Chapter 11 Antiklimaks Setelah kami sampai di Sampit kami harus melaksanakan Ulangan Akhir Semester. Aih! Sayangnya kami datang bertepatan dengan hari selesai ulangan, jadi.. kami tidak sempat untuk bersama-sama melaksanakan ulangan. Saat kami ke akan ke Jakarta kami juga sudah membahas tentang ulangan ini, sampai-sampai kami membawa buku pelajaran, tapi... uhuk!

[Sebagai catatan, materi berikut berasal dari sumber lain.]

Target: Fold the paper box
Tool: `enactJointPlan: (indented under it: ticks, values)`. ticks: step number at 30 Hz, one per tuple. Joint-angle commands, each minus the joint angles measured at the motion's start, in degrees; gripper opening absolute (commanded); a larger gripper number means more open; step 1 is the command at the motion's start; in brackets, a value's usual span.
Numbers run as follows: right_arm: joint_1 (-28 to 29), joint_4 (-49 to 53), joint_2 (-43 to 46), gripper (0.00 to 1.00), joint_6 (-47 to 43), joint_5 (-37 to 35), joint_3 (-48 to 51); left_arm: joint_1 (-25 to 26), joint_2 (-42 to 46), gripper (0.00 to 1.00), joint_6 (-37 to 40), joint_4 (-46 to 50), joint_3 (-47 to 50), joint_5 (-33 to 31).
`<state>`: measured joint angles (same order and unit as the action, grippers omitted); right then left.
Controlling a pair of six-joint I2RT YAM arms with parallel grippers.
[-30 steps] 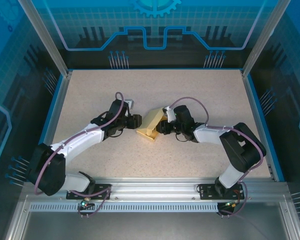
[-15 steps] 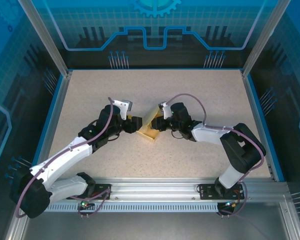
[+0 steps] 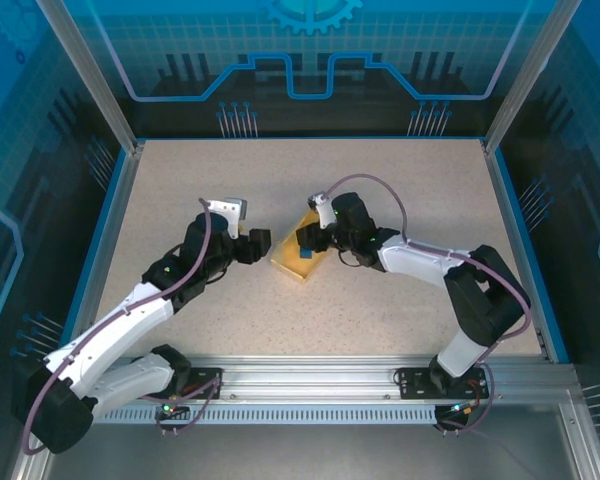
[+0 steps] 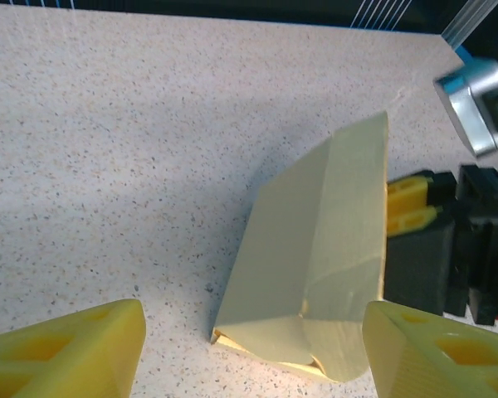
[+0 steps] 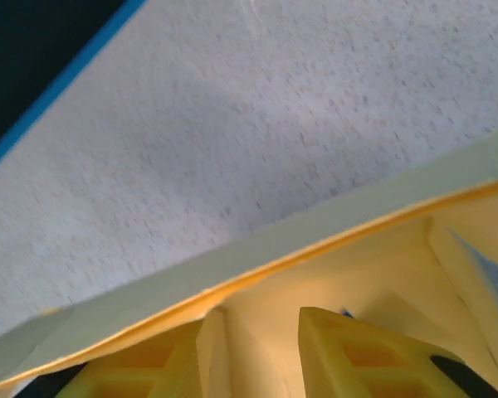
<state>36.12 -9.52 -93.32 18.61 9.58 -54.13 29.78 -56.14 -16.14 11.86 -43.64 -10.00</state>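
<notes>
Left gripper: spread wide and holding nothing; its yellow fingers stand just off the left side of the paper box, not touching it.
Right gripper: at the right side of the paper box, its fingers close together with a fold of card pinched between them; one finger sits inside the box.
Paper box: pale yellow and partly folded, lying between the two grippers, with its long left wall tilted up.
Table: speckled beige, directly under the paper box.
</notes>
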Motion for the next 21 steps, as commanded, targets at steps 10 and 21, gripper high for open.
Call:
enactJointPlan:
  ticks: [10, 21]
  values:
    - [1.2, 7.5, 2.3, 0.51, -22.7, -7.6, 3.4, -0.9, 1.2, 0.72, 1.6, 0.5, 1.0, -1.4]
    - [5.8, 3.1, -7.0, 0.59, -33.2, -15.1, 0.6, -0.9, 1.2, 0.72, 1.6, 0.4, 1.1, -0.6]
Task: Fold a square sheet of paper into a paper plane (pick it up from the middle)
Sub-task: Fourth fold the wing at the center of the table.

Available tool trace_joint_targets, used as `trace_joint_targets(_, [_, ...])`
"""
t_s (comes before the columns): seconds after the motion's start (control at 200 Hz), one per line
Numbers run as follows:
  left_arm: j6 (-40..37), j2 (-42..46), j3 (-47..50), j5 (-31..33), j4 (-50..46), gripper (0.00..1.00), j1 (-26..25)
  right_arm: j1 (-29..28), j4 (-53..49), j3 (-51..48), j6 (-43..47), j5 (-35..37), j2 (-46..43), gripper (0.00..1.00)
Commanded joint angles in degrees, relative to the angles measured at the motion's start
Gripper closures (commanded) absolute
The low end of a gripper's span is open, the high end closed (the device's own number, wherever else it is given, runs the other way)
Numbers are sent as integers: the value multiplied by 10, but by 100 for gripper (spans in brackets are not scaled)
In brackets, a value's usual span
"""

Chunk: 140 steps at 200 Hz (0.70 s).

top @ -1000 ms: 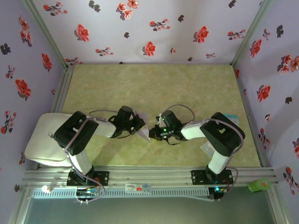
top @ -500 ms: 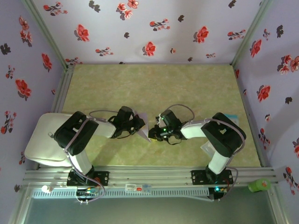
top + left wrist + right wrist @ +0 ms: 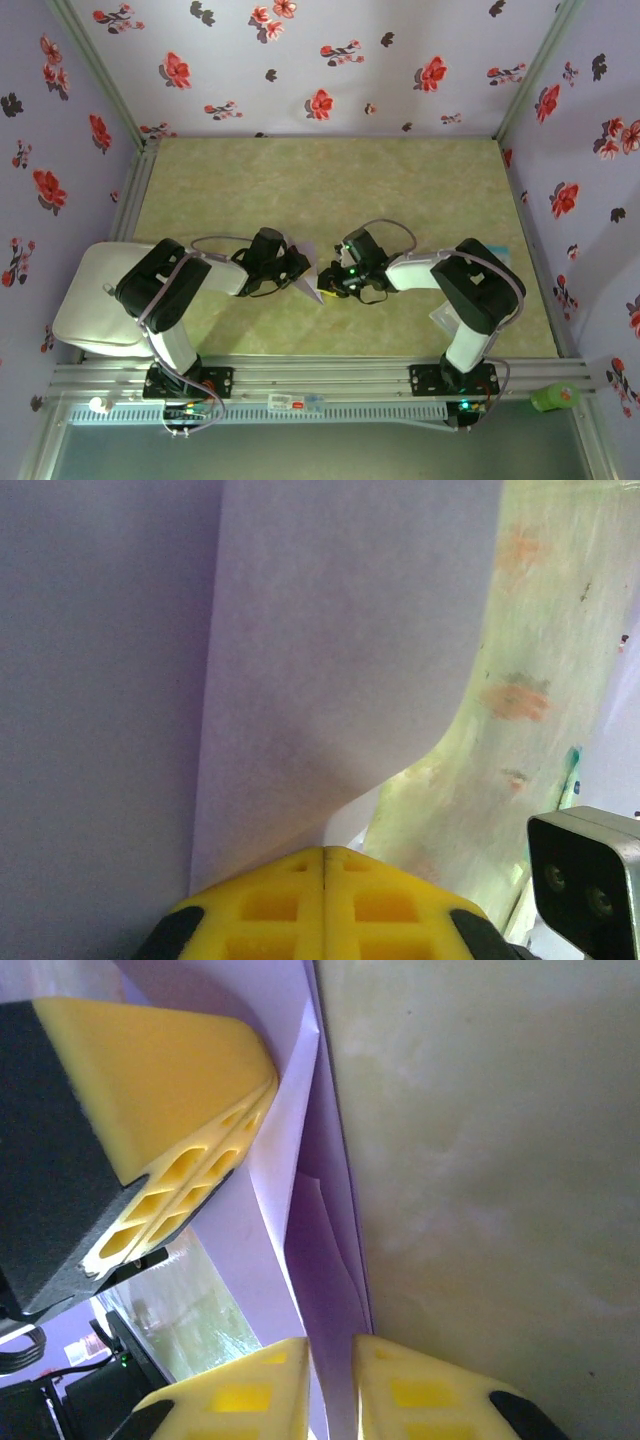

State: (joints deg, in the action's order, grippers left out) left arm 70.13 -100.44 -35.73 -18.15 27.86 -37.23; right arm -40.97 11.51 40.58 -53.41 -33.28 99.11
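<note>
One green-mottled table (image 3: 320, 180), two arms meeting at its middle: left arm (image 3: 170, 285), right arm (image 3: 475, 285). Between them is one lavender sheet of paper (image 3: 308, 284), partly folded. The left gripper (image 3: 323, 865) is clamped tight on it, pads together. The right gripper (image 3: 330, 1360) stands a sliver apart, straddling the folded edge, not visibly pinching.

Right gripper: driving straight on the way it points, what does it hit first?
The lavender paper: its folded edge sits between the parted fingertips of the right gripper. The left gripper is beside that line; depth unclear.
</note>
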Motion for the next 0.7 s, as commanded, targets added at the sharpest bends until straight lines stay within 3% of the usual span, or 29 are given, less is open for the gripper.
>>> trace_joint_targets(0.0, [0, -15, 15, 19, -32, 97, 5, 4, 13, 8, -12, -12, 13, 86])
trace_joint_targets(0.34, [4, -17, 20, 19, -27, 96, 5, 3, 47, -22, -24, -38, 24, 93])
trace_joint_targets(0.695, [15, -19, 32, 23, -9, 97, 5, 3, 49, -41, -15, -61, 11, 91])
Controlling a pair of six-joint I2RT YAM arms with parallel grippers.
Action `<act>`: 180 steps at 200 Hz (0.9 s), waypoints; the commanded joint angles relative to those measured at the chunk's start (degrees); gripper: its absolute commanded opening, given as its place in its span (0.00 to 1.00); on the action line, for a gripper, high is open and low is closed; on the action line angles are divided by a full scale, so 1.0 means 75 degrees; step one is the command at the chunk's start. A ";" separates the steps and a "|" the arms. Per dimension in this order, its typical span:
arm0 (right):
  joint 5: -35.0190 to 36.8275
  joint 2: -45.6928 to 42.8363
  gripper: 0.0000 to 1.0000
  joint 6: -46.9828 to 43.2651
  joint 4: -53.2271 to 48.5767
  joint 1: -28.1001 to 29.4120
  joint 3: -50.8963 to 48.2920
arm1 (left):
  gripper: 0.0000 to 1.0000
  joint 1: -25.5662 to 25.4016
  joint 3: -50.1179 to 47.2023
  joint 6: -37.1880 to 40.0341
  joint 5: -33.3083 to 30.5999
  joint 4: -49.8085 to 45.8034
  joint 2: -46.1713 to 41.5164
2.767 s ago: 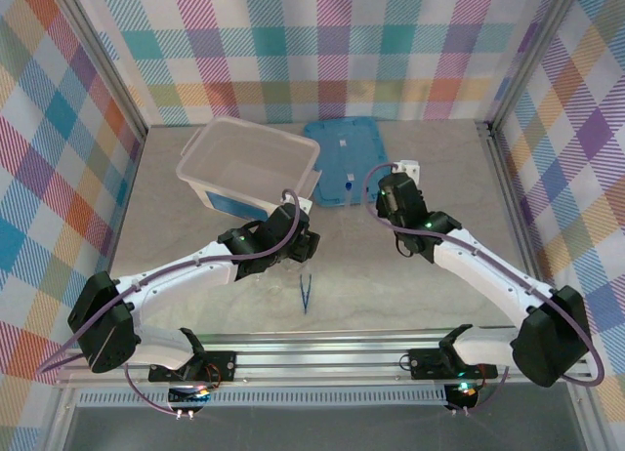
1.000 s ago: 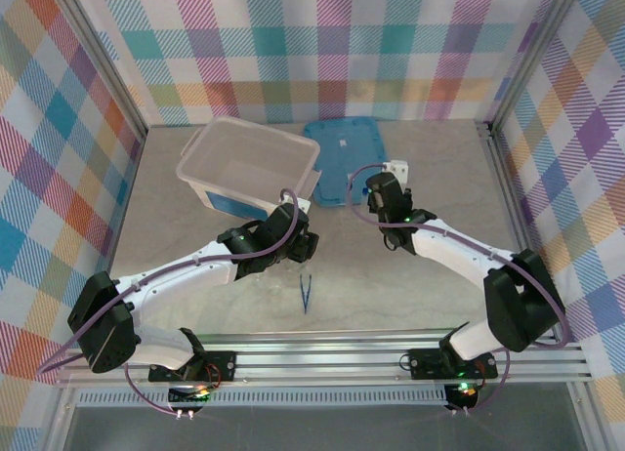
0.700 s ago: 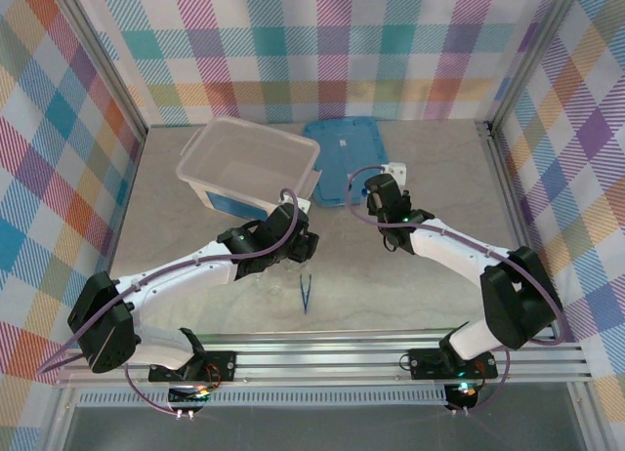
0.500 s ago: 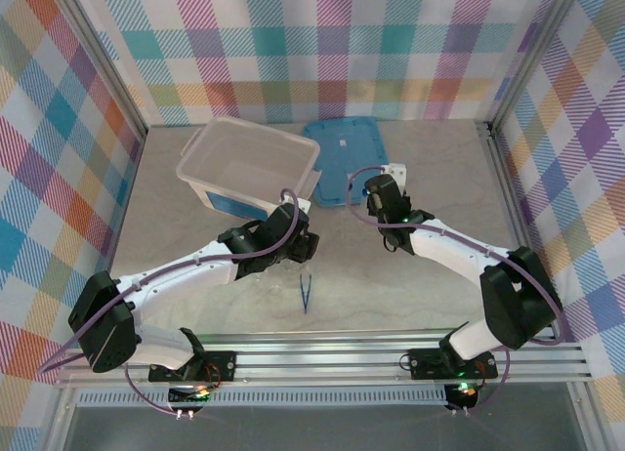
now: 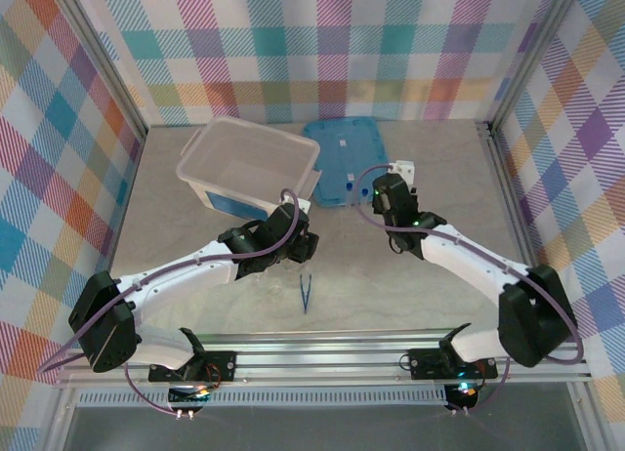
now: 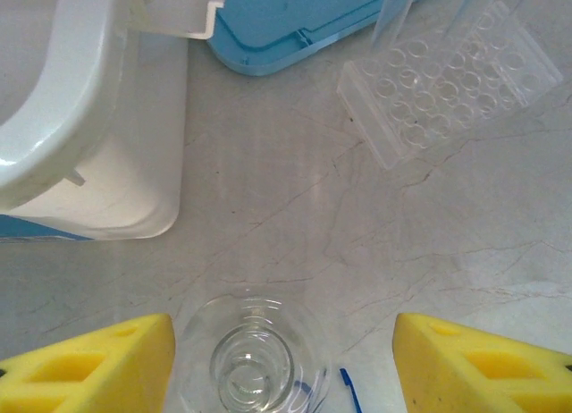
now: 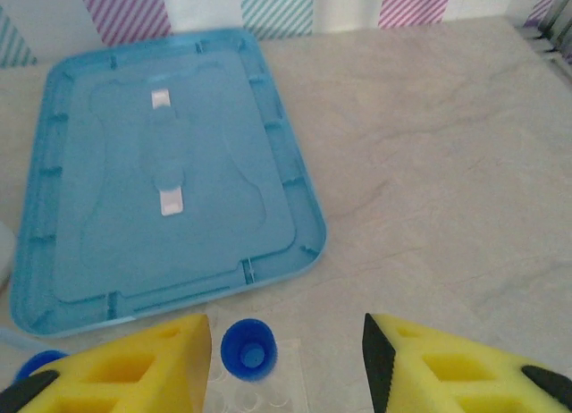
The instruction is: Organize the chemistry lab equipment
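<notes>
the right claw [image 7: 286, 328] stands spread. a blue-capped tube [image 7: 248, 349] is upright between its fingers, touching neither, and seated in the clear rack [image 7: 281, 388]. the left claw [image 6: 283, 331] is spread too, straddling a small glass flask [image 6: 255, 370] that stands on the surface [image 6: 295, 207]. the flask sits close to one finger and clear of the other, so nothing is pinched.

we see a few ways this could go wrong. if the right claw draws off at a slant, a finger could catch the cap and tip the tube, or drag the light rack along the surface. a second blue cap [image 7: 34, 364] sits just beside the other finger and could be knocked the same way. on the left, closing off-centre would shove the flask sideways before both fingers meet it, and round glass may slip or topple. the tub [image 6: 63, 100] is near, so a low carry could clip its rim.

the left wrist view gives us the rack's rows of holes and a clear tube [image 6: 396, 15] rising from it. the right wrist view gives the gap around the cap. the top view gives the tweezers [image 5: 306, 293] lying apart toward the front, and the blue lid [image 5: 342, 158] beside the tub.
</notes>
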 commanded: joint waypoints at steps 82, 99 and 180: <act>-0.1883 -0.1793 0.51 -0.0010 -0.2359 0.0072 0.0568 | 0.65 0.0353 -0.0161 -0.0199 -0.0421 -0.1043 -0.0688; -0.2165 -0.1962 0.49 0.0062 -0.2537 0.0312 0.0415 | 0.65 0.0347 -0.0262 -0.0355 -0.0493 -0.1184 -0.0782; -0.2518 -0.1546 0.46 -0.0146 -0.2833 0.1785 -0.0072 | 0.64 0.0347 -0.0890 -0.0815 0.0127 -0.0835 -0.0934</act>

Waktu di Jakarta juga nggak dibaca! Ya sudahlah, lalui saja ulangan ini. Ketika kami sampai di sekolah keesokan harinya kami segera dipanggil untuk berkumpul dan membahas bagaimana kami akan melaksanakan ulangan susulan. Karena kami mengulang semua mata pelajaran, dan tidak mungkin dong tata cara ulangan dibuat sama seperti yang normal, yaitu seminggu penuh dan beberapa mata pelajaran setiap hari? Jadi kami harus melaksanakan ulangan dari pagi sampai sore. Hasilnya kami harus mengikuti ulangan yang harusnya seminggu dipadatkan menjadi hanya tiga hari. Waah.. itu baru sekali saya mengikuti ulangan sampai seekstrim itu. Benar-benar seharian ulangan! Ehem, tapi ada asyiknya juga, kenapa? Pengawasan yang dilaksanakan jadinya agak berkurang, apalagi sore hari, jadi... bisa nyontek! Wahahaha! *** Oh ya, saat ada acara di sekolah, yel-yel kami ditampilkan lagi loh! Astaga.. dan Bunda mengatakan, Yel-yel ini lah yang ditampilkan di Jakarta dan mendapatkan nilai sempurna. Ihihi, dan itulah saat terakhir kami menyampaikan yel-yel kami. Dari latihan setiap hari, ditampilkan di Gedung Serbaguna waktu perpisahan kelas XII yang bikin malu, sampai akhirnya disini untuk terakhir kalinya. Waah... petualangan ini tidak bisa saya lupakan. Oh, satu lagi kesan, berkat ikut lomba ini baju saya jadi banyak! Hahaha!